Plus de millionnaires en Europe qu’en Asie
Au niveau mondial, Capgemini révèle dans son rapport que la richesse et le nombre de particuliers fortunés ont augmenté de près de 9 % dans le monde en 2019, malgré le ralentissement de l’économie mondiale, les guerres commerciales internationales et les tensions géopolitiques.

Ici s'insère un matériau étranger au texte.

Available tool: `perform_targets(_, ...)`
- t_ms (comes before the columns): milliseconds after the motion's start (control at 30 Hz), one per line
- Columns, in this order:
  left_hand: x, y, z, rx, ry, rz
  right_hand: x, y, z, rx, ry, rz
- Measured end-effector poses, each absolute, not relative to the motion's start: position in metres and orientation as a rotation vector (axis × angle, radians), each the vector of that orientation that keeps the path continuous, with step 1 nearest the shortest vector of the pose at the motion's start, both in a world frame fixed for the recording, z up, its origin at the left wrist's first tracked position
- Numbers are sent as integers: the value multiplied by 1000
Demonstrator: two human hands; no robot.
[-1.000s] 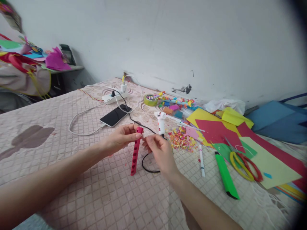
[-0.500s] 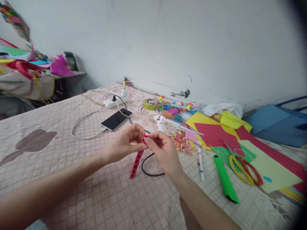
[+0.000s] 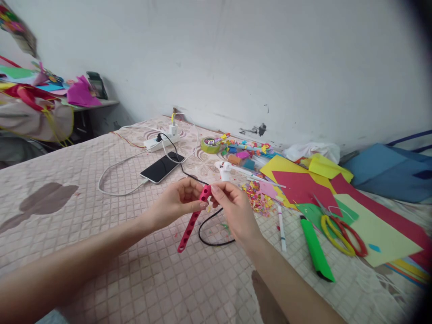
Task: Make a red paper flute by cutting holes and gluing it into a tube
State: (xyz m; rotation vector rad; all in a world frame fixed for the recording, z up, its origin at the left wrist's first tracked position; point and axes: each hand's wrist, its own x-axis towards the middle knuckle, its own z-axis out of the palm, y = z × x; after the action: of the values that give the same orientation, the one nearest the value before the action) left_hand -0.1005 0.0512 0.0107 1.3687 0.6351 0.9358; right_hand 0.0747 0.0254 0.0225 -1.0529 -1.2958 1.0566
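A narrow red strip (image 3: 189, 230) with a row of dark holes hangs at a slant above the table, its lower end toward me. My left hand (image 3: 175, 203) pinches it near the upper part between thumb and fingers. At the strip's top end, my right hand (image 3: 234, 208) closes thumb and fingertips on its edge. Just beyond my hands stands a white glue gun (image 3: 224, 170), partly hidden by my right hand. A black cord (image 3: 216, 245) loops on the tablecloth below my right hand.
A phone (image 3: 162, 167) on a white cable lies by a power strip (image 3: 153, 144). To the right are paper scraps (image 3: 258, 198), a white pen (image 3: 281, 227), a green cutter-like tool (image 3: 316, 249), scissors (image 3: 347, 238) and coloured sheets (image 3: 388, 229). Green tape (image 3: 209, 146) sits near the wall.
The strip's top end, curled between my fingers before, now shows straighter with its holes facing me. Its lower end has swung slightly left. My right hand has shifted slightly toward the strip's tip.
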Motion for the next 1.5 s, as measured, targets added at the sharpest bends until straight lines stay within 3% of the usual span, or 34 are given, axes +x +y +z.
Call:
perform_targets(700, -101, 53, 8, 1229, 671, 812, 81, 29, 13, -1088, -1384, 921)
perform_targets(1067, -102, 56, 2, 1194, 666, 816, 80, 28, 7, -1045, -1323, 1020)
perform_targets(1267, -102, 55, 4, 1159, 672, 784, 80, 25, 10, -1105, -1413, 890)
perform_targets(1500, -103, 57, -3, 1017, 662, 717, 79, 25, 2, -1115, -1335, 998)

Petite nouveauté, l’Amérique du Nord et l’Europe ont pris l’avantage et ont dépassé pour la première fois depuis 2012 l’Asie-Pacifique. En Amérique du Nord, le nombre et la richesse des particuliers fortunés ont progressé de 11 % (alors qu’en 2018, la richesse avait diminué de 1 %). La région contribue pour 39 % à la hausse de la population mondiale des particuliers fortunés et pour 37 % à la croissance de la richesse en 2019. L’Europe arrive juste derrière avec une augmentation du nombre et de la richesse des particuliers fortunés de près de 9 % et devance ainsi l’Asie-Pacifique et l’Amérique latine.

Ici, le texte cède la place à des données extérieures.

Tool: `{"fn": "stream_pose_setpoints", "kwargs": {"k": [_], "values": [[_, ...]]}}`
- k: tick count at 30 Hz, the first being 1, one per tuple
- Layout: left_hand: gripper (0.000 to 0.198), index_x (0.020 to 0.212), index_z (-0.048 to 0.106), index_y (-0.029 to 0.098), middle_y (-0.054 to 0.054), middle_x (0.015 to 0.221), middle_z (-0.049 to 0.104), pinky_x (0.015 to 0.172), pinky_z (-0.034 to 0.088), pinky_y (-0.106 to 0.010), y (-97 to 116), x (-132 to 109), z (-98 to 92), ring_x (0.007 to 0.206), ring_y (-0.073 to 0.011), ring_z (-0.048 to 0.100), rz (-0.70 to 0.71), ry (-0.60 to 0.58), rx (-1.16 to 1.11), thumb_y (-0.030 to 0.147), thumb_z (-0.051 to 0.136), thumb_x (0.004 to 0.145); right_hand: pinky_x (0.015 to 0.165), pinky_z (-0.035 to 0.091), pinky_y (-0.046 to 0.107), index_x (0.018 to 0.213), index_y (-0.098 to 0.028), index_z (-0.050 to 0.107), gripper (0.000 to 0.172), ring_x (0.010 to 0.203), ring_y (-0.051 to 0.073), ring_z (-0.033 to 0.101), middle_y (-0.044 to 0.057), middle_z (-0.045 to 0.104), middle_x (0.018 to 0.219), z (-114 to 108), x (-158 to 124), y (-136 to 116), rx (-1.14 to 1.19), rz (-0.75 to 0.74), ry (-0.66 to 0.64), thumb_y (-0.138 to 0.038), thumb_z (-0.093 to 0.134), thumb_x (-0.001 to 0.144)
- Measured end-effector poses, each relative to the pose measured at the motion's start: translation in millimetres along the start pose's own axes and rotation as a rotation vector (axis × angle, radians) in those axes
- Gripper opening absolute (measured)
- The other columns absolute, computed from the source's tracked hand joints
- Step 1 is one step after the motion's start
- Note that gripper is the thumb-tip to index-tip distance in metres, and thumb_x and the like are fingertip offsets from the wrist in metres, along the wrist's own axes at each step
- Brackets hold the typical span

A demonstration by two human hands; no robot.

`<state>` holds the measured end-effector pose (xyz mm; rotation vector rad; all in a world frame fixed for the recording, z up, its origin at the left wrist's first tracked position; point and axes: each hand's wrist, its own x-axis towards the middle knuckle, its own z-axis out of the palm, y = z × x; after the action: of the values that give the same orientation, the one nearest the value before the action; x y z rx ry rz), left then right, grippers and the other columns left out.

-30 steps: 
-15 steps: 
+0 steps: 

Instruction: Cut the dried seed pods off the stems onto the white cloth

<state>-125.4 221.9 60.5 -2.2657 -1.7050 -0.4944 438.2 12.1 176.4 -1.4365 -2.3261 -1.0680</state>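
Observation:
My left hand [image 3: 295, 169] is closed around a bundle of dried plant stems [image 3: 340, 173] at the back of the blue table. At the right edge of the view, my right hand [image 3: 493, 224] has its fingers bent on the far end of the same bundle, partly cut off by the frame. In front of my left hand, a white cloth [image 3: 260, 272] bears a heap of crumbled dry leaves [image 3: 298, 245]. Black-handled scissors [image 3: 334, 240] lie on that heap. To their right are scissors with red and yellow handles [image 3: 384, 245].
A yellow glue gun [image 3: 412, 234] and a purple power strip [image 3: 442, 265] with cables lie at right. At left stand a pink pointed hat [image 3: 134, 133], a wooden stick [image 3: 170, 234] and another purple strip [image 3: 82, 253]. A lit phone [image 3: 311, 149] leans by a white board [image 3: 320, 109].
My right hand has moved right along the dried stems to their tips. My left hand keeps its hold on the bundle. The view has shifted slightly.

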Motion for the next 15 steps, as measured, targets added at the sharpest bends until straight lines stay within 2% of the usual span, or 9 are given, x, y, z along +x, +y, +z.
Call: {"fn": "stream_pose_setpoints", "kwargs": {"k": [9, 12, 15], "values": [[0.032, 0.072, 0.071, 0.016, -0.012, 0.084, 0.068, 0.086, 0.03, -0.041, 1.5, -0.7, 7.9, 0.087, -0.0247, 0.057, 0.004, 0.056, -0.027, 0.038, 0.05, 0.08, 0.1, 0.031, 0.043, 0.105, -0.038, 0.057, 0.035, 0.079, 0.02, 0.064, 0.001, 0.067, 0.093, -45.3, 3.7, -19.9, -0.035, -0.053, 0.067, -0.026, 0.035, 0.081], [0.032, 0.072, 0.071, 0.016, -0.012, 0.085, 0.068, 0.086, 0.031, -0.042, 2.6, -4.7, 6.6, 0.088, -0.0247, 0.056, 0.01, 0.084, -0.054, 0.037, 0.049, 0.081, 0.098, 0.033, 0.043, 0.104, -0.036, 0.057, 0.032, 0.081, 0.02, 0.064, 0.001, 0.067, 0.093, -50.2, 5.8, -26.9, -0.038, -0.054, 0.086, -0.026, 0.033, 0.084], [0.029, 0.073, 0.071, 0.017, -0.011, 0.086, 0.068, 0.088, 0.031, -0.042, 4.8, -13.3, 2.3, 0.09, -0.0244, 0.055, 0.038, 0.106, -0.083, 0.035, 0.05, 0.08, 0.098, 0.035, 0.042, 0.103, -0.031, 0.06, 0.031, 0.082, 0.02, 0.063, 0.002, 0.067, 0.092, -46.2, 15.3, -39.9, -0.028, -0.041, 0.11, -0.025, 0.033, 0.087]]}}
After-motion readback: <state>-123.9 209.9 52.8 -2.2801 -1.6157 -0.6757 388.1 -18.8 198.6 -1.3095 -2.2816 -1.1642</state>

«J’avais l’habitude de dire que pour être millionnaire, il fallait se rendre en Asie, on voit que cela change», souligne Robert van der Eijk. Ce dernier met également l’accent sur les changements de comportement des HNWI. «On voit qu’il y a une tendance du financement du développement durable de la part des particuliers fortunés et d’ailleurs, aujourd’hui, 80 % des sociétés de gestion de patrimoine savent répondre à cette demande. On voit aussi un changement radical du client dans la gestion de fortune. Les jeunes sont beaucoup plus exigeants et ils veulent de nouveaux services. Ils veulent payer pour ces services et cela doit être nickel. Tandis que la génération vieillissante souhaite payer moins avec un résultat satisfaisant. On voit aussi une forte concurrence des Big Tech sur le marché des services financiers, obligeant les gestionnaires de patrimoine à renforcer rapidement leurs capacités en la matière», termine Robert van der Eijk.
Covid-19 : entre opportunité et perte
Selon la World Federation of Exchanges, la pandémie Covid-19 a fait disparaître plus de 18 000 milliards de dollars sur les marchés mondiaux au cours des mois de février et mars 2020, avant une légère reprise en avril.

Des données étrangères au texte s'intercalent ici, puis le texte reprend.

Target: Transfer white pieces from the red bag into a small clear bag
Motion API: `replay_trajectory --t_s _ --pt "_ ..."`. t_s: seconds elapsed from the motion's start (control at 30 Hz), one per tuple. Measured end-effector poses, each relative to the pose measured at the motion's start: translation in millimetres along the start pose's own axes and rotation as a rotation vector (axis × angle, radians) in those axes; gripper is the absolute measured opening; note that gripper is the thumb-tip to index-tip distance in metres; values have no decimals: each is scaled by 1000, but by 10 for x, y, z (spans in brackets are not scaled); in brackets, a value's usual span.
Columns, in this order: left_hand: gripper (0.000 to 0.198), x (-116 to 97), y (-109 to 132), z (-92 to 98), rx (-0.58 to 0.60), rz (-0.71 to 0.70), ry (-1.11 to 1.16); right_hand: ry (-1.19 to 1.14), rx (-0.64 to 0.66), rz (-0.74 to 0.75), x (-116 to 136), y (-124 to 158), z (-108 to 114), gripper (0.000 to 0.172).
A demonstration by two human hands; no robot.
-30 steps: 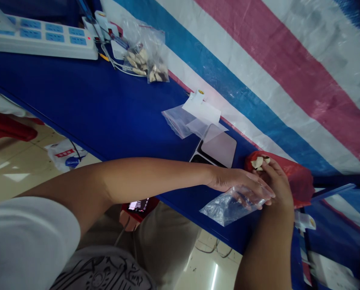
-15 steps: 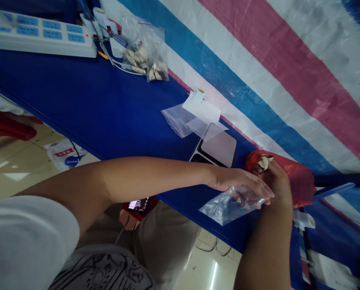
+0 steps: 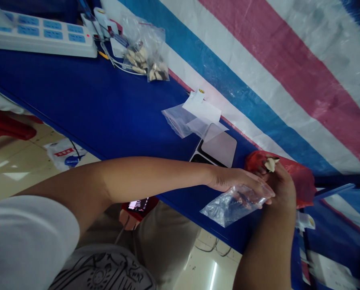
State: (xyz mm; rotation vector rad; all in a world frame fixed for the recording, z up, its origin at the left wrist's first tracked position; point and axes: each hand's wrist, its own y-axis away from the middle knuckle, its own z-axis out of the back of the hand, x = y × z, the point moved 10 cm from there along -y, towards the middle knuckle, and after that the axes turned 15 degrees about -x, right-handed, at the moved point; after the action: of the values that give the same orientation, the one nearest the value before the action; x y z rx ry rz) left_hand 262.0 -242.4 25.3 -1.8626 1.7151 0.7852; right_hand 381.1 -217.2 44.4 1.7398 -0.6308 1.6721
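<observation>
Fingertips of the right hand (image 3: pixel 278 183) pinch pale pieces (image 3: pixel 270 164) over the red bag (image 3: pixel 301 179); the left hand (image 3: pixel 238 181) grips a clear bag (image 3: pixel 228 205) (mouth probably facing right, though blurred). Hold that mouth wide beside the scale (image 3: pixel 218 148).

Looks like a makeshift packing or weighing station rather than a home or office. Blue worktable (image 3: pixel 86 104) backed by a striped woven tarpaulin (image 3: pixel 288 60) in pink, white and blue, hung as a partition. Small digital scale (image 3: pixel 218 148) on the table edge, with empty zip bags (image 3: pixel 186 121) just beside it and filled zip bags of pale pieces (image 3: pixel 145 60) further along. White multi-socket power strip (image 3: pixel 41 38) with cables at the far end. Glossy tiled floor (image 3: pixel 13 161) below, a printed plastic bag (image 3: pixel 65 155) lying on it.
</observation>
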Motion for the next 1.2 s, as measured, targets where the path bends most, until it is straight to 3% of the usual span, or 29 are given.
replay_trajectory --t_s 0.13,0.4,0.73,1.2 --pt "61 13 -13 7 -2 3 -1 -1 19 -21 -50 -45 14 24" --pt "56 3 -18 9 15 -5 -5 -14 -109 41 -9 -1 57 38" --pt "49 -8 5 -5 13 1 -13 -35 -114 44 21 25 16 28" --pt "55 6 -32 42 2 -15 3 109 -205 102 59 35 117 36"
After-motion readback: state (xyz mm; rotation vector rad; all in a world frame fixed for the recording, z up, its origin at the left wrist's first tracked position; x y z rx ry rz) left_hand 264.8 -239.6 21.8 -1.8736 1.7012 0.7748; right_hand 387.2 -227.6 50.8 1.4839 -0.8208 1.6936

En conséquence, la richesse mondiale devrait diminuer de 6 % à 8 % jusqu’à fin avril 2020 (par rapport à décembre 2019), comme le détaille Capgemini dans son nouveau rapport. Parallèlement, les priorités d’investissement évoluent : dans le contexte actuel de pandémie, les investissements durables qui soutiennent des causes environnementales et sociétales prennent une importance croissante. «Face à l’ampleur exceptionnelle de l’incertitude que nous connaissons aujourd’hui, les sociétés de gestion de patrimoine se retrouvent en terrain inconnu», indique Anirban Bose, directeur général des services financiers de Capgemini et membre du comité de direction générale du groupe. «Mais cette imprévisibilité pourrait être synonyme d’opportunités pour les gestionnaires, en devenant plutôt une occasion de réévaluer et de réinventer leurs modèles économiques et opérationnels afin de gagner en agilité et en résilience.»
Pour Robert van der Eijk, «on voit qu’il y a un décalage entre ce qui se passe sur les marchés et dans la réalité. Les bourses se sont très vite reprises alors que l’économie et la croissance sont toujours en baisse.»